* **What this task involves**: For this exercise, repeat the listing below from its first line through the line containing "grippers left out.", exactly as written.
+---+
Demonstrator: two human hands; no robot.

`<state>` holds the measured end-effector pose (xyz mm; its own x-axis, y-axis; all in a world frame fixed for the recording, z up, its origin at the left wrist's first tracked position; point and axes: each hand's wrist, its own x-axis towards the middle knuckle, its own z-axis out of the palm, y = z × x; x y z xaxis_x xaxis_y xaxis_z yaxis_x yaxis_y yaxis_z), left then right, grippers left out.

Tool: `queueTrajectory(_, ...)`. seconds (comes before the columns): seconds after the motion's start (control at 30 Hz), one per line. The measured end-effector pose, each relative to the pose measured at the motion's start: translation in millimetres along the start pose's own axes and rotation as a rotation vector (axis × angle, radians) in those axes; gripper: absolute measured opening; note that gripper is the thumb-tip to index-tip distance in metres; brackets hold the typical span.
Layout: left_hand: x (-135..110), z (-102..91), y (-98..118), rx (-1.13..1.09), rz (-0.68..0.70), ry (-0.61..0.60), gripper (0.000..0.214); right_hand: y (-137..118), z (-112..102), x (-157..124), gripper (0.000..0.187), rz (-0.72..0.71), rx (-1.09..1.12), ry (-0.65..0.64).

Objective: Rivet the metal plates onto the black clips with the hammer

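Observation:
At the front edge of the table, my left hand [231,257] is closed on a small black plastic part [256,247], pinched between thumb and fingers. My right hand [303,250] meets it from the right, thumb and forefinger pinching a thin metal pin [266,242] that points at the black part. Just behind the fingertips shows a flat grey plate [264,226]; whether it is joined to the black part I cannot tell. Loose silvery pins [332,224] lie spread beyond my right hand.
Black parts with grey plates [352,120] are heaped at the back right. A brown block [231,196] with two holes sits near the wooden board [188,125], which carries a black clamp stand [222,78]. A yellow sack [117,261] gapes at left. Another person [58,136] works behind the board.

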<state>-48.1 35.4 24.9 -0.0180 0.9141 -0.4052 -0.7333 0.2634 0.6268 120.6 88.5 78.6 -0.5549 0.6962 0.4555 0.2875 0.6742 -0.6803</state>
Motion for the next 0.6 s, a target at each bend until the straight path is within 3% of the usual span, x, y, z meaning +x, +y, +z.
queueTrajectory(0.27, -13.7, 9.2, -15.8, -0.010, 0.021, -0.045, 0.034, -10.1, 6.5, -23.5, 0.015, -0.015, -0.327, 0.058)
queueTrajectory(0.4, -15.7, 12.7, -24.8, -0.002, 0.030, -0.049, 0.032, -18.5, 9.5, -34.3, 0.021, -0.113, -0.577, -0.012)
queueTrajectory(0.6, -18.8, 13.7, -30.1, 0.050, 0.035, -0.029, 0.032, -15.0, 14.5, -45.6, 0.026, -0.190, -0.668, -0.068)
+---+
* **Answer box**:
Demonstrator: two human hands; no robot.

`<state>` holds the measured end-effector pose (xyz mm; its own x-axis, y-axis; all in a world frame fixed for the recording, z up, its origin at the left wrist's first tracked position; point and axes: each hand's wrist, its own x-axis towards the middle knuckle, its own z-axis out of the palm, y = z × x; x y z xaxis_x xaxis_y xaxis_z yaxis_x yaxis_y yaxis_z), left then right, grippers left out.

This finishes the response to the exercise.